GOAL OF THE EXERCISE: Search the entries for the word "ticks". Copy each line in which it is found.

DATA PROVIDED:
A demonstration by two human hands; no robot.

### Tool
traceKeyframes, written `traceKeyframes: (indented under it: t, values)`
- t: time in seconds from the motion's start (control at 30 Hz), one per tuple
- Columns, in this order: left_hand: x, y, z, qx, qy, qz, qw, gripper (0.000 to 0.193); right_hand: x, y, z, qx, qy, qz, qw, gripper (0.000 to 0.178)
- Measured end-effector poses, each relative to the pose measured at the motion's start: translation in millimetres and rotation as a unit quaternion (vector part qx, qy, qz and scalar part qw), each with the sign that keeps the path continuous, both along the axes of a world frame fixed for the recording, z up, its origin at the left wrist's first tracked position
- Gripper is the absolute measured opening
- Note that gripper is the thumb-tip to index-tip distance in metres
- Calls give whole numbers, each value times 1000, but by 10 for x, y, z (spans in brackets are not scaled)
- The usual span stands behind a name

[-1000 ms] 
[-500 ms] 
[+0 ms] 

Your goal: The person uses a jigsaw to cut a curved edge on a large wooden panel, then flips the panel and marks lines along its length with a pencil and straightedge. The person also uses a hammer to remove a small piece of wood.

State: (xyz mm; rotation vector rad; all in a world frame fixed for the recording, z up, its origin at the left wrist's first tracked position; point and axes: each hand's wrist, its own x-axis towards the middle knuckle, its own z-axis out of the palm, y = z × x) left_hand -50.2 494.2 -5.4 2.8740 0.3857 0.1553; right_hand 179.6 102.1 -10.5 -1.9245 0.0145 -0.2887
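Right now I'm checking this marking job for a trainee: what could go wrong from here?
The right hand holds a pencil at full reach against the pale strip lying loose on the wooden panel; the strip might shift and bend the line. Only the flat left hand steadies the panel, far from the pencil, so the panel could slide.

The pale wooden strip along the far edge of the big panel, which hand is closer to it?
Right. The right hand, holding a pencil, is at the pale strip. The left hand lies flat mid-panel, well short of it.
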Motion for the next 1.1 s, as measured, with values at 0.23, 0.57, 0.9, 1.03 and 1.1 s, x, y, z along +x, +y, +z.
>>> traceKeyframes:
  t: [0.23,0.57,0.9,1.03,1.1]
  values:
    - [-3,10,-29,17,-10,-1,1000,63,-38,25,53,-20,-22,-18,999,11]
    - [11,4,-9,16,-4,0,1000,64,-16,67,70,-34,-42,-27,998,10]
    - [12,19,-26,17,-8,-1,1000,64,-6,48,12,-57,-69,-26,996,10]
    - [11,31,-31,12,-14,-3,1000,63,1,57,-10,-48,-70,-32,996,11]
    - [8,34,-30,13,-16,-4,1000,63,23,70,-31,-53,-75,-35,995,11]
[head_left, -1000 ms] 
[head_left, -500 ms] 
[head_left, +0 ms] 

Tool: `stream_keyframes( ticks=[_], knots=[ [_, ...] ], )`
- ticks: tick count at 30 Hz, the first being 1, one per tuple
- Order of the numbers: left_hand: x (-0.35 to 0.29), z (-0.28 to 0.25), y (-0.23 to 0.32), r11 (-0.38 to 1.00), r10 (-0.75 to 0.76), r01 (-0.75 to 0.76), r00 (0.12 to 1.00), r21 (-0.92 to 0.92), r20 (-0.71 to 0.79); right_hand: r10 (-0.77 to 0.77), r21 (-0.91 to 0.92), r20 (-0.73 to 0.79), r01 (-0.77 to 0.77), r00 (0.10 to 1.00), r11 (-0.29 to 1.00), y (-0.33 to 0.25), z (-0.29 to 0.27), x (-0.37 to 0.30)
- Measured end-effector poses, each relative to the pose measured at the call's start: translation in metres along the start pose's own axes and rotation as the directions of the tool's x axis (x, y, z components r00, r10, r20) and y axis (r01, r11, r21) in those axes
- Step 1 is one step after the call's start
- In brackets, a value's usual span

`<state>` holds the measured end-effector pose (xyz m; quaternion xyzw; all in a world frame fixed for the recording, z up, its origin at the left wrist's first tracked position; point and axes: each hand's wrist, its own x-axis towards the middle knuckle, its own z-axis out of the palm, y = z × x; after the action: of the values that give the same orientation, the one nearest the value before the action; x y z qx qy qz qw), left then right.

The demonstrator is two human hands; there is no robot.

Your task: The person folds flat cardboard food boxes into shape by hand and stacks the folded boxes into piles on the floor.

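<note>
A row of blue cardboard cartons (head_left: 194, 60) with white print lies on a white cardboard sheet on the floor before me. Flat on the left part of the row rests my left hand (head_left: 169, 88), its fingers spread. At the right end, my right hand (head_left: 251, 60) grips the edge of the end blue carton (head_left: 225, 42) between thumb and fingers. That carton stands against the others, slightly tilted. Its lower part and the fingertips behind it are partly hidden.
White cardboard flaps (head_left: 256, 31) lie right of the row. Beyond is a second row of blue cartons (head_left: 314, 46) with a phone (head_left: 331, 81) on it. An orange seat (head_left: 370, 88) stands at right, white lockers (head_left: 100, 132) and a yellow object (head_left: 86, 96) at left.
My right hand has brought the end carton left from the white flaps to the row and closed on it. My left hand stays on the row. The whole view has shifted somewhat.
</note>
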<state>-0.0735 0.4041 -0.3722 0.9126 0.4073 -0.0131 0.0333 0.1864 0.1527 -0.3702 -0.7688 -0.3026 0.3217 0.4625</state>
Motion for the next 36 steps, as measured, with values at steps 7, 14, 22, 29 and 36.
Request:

SOLUTION TO THIS PROBLEM:
Tool: `stream_keyframes( ticks=[_], knots=[ [_, ...] ], )`
- ticks: tick count at 30 Hz, the first being 1, one per tuple

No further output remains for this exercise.